Hélène a tourné vers eux ses prunelles éblouies. Et, brutalement, à leur vue, elle tressaille. La conscience s’abat sur elle de la distance sociale que la fortune met entre elle et Jean !… Comment, depuis qu’elle a sa lettre, a-t-elle pu oublier qu’un tel mariage serait insensé, comparé à celui qu’il est en mesure de faire !… Comment n’a-t-elle pas pensé tout de suite que, si elle acceptait, elle jouait le vilain rôle de l’institutrice qui séduit le fils de la maison… L’impossibilité d’une telle union lui apparaît à ce point évidente, qu’elle se demande comment elle a pu, une seconde même, se leurrer jusqu’à la croire réalisable !

Ainsi que l’irrésistible flot de la mer envahit le sable, ainsi les pensées décevantes montent dans son cerveau… Toute joie meurt en elle !

Comme elle vient d’être naïve ! elle qui, pourtant, est sans illusion sur la réalité… La belle journée d’été qu’ils ont vécue l’un près de l’autre a exalté la simple affection de Jean pour elle… Et comme il est très jeune, habitué à satisfaire tous ses caprices, faible devant la tentation, il a cédé à la fantaisie soudaine qui l’entraînait vers elle… Le soir où il l’a laissée au seuil de sa maison, elle a bien senti le désir qui le hantait de goûter, par elle, un bonheur nouveau qui eût été sans lendemain — et dont elle-même, hélas ! au plus intime de son être, garde le misérable regret.

Mais quel réveil eût suivi !

Et peut-être de même, aujourd’hui, que penserait-il, quand, dégrisé, il prendrait conscience du pitoyable mariage qu’il a souhaité en une minute d’aberration ?…

Ah ! oui, c’est impossible qu’elle accepte le don, sans prix pour elle, qu’il veut lui faire !… Jusqu’à son dernier souffle, elle lui sera reconnaissante… Mais elle ne doit pas être moins généreuse que lui… Il faut qu’elle se dérobe, si dur que soit le sacrifice.

Quelque chose en elle — jailli de sa délicatesse, de sa fierté — le lui commande, impérieusement, si violente que soit la révolte de son cœur, faible comme tous les cœurs qui aiment.

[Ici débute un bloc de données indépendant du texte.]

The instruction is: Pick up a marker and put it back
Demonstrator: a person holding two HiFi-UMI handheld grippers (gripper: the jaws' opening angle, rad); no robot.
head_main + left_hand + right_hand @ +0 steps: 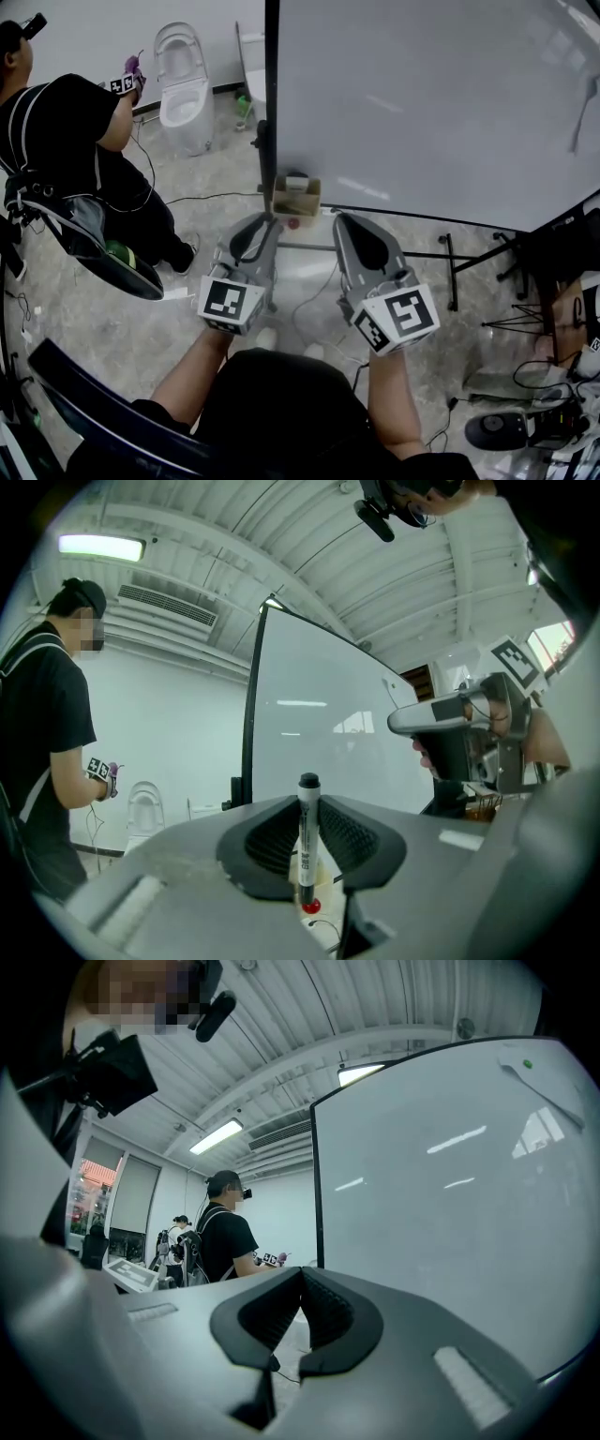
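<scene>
The room has a gray speckled floor (84, 300) and a big whiteboard (422, 94) on a stand. The left tongs (307, 808) are squeezed on a marker (307, 846). It stands straight up between the jaws, cap on top. I think it is held that way so it can go down straight into its place. The right tongs (300, 1283) are pressed together with nothing in them, and they just wait beside the left tongs.

A small brown box (296, 197) sits right in front of both tongs' tips, at the whiteboard's bottom edge. That may be the marker's home. The whiteboard's dark side edge is just ahead of the left tongs, so go slow there. Another person (66, 131) stands well off to the left tongs' left, so there is room.
</scene>
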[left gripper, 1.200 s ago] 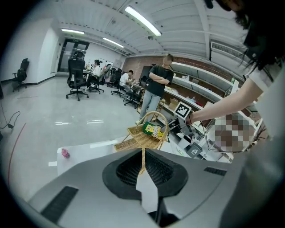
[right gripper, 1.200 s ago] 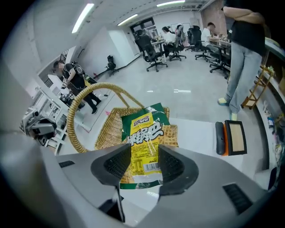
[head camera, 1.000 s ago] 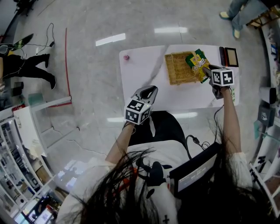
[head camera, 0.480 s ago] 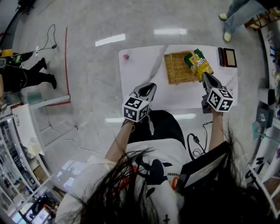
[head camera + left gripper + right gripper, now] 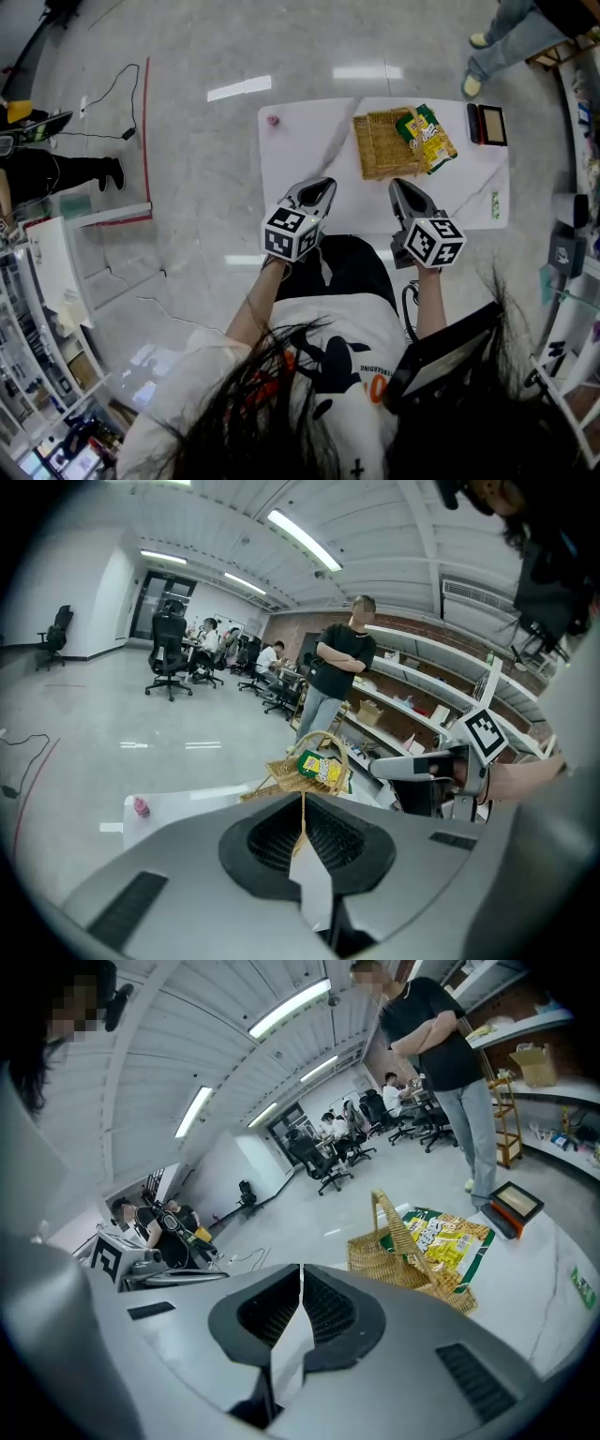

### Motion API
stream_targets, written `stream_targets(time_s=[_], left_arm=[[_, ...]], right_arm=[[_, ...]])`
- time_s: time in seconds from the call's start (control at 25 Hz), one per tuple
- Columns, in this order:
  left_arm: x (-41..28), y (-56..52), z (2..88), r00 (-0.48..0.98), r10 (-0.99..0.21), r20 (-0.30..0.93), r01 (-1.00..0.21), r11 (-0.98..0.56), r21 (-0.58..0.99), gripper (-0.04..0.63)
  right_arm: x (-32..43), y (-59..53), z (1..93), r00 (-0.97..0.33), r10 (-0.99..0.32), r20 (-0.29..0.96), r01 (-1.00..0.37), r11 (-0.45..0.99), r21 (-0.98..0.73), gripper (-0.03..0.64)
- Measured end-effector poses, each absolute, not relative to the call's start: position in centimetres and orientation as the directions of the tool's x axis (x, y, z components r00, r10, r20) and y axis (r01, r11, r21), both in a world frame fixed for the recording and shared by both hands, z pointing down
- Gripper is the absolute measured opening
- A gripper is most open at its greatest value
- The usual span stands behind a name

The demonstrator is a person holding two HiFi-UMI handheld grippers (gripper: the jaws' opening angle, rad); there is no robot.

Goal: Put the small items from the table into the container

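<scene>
Wicker basket (image 5: 378,150) bears a snack packet (image 5: 427,138), black box (image 5: 488,123) beside; left gripper (image 5: 322,186) and right gripper (image 5: 402,186) pressed together, empty.

The woven wicker basket (image 5: 382,147) is looking rough and matt, while the snack bag (image 5: 429,139) at its three o'clock is gleaming like glossy plastic film. The white table (image 5: 300,164) is shining smooth, and the polished floor (image 5: 187,187) is reflecting ceiling lights.

White table (image 5: 309,178) ahead of me, top centre of frame. Wicker basket (image 5: 380,145) right of middle, yellow-green snack bag (image 5: 429,139) touching its right side. Small pink thing (image 5: 273,120) in upper-left corner. Dark box (image 5: 488,124) in upper-right corner. Small green patch (image 5: 494,205) at right edge.
</scene>
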State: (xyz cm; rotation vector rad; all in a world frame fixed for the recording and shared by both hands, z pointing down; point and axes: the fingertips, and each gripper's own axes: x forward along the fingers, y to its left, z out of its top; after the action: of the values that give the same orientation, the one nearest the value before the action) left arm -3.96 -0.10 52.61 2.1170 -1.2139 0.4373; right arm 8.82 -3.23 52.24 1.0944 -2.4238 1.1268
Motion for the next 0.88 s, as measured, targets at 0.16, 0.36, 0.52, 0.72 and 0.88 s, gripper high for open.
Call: stream_targets(time_s=[0.16, 0.36, 0.52, 0.72, 0.88], left_arm=[[-4.1, 0.6, 52.4, 0.516, -0.64, 0.569, -0.856, -0.362, 0.369, 0.011], [-4.6, 1.1, 52.3, 0.508, -0.651, 0.564, -0.86, -0.354, 0.367, 0.011], [-5.2, 1.3, 52.2, 0.493, -0.673, 0.551, -0.867, -0.331, 0.372, 0.011], [-6.6, 1.6, 52.1, 0.476, -0.686, 0.55, -0.876, -0.312, 0.367, 0.011], [-8.7, 1.9, 52.2, 0.458, -0.695, 0.554, -0.884, -0.293, 0.364, 0.011]], right_arm=[[7.5, -2.3, 52.4, -0.702, -0.503, 0.504, -0.71, 0.44, -0.55, 0.025], [6.7, -1.9, 52.6, -0.711, -0.487, 0.508, -0.703, 0.457, -0.545, 0.023], [5.9, -1.3, 53.0, -0.72, -0.464, 0.516, -0.694, 0.478, -0.539, 0.025], [4.0, -0.3, 53.5, -0.741, -0.423, 0.522, -0.671, 0.5, -0.547, 0.025], [1.5, 0.2, 53.9, -0.757, -0.381, 0.531, -0.65, 0.53, -0.545, 0.025]])
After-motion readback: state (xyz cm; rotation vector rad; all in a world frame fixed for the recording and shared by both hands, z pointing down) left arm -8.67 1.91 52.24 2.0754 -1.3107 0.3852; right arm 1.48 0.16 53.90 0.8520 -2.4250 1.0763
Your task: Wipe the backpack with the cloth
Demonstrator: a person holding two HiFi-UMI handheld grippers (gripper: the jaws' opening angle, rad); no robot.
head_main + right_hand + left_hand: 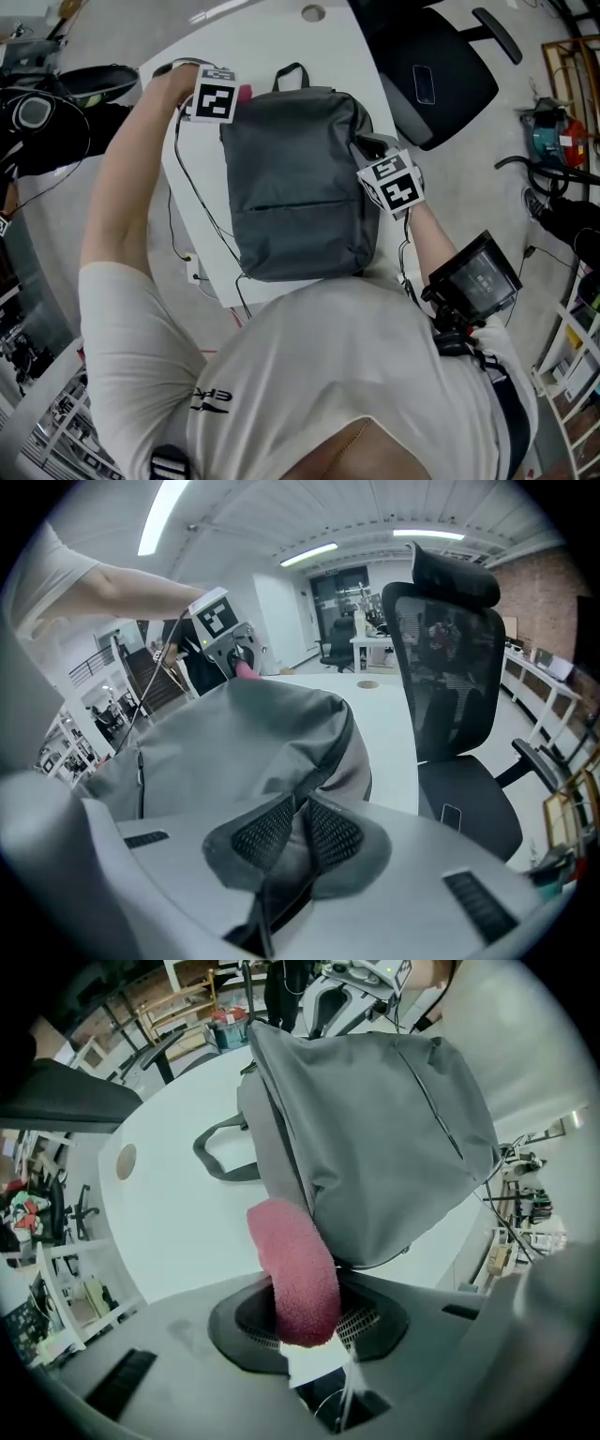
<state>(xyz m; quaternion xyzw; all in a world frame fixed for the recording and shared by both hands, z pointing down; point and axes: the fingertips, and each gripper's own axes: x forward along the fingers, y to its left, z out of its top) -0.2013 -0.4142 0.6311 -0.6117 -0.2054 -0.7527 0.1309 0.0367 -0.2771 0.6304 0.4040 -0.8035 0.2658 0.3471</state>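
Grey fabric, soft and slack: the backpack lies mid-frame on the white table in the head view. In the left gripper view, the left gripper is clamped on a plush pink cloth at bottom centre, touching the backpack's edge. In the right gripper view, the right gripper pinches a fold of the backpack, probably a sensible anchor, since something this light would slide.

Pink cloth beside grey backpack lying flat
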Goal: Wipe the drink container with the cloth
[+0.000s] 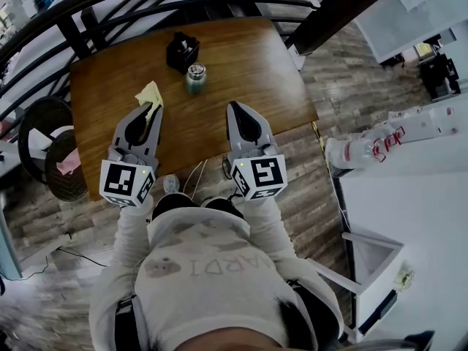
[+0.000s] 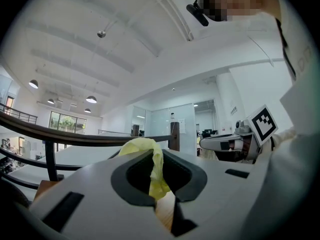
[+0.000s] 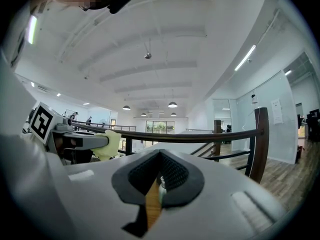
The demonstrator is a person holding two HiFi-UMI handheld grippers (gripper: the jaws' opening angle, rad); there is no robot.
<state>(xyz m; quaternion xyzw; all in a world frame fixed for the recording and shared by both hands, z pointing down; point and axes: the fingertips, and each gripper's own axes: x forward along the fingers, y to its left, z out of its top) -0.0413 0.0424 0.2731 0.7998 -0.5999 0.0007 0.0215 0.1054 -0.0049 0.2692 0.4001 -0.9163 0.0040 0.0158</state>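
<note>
The drink container (image 1: 195, 78), a small greenish glass jar with a metal lid, stands upright on the wooden table (image 1: 248, 72), far of both grippers. My left gripper (image 1: 151, 110) is shut on a yellow cloth (image 1: 150, 93), which sticks out beyond its tips, left of the jar. In the left gripper view the cloth (image 2: 151, 160) hangs pinched between the jaws of that gripper (image 2: 154, 170). My right gripper (image 1: 235, 108) hovers over the table's near side, right of the jar, shut and holding nothing. A sliver of the jar (image 3: 160, 188) shows past its tips (image 3: 159, 159).
A black box (image 1: 183, 52) sits just behind the jar. A dark curved railing (image 1: 110, 6) runs along the table's far side. Black round stools (image 1: 44, 141) stand at the left. A white counter (image 1: 409, 196) lies to the right.
</note>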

Plus elle songe, et plus les objections s’amoncellent contre le rêve trop beau. Sans pitié pour elle-même, elle voit la vérité, selon le monde… Jean est trop riche !… Que ne dira-t-on pas !… Pour la plupart, elle sera une intrigante qui a su capter un garçon de fortune immense… Une coquette adroite !… Une maîtresse qu’il réhabilite…

Toute cette boue, il semble que déjà, elle la sente rejaillir sur elle… Et le dégoût enflamme une seconde ses joues pâlies… Jamais elle ne pourrait se soumettre à une humiliation pareille, que les apparences justifieraient…

Et si elle devait en arriver à voir Jean regretter tout bas sa folie, lui qui peut épouser une Sabine de Champtereux !… Elle pense aux femmes parmi lesquelles il a coutume de vivre, à leur élégance, à leurs raffinements de coquetterie, à leurs habitudes mondaines qu’il a toujours partagées, tandis qu’elle y est demeurée étrangère.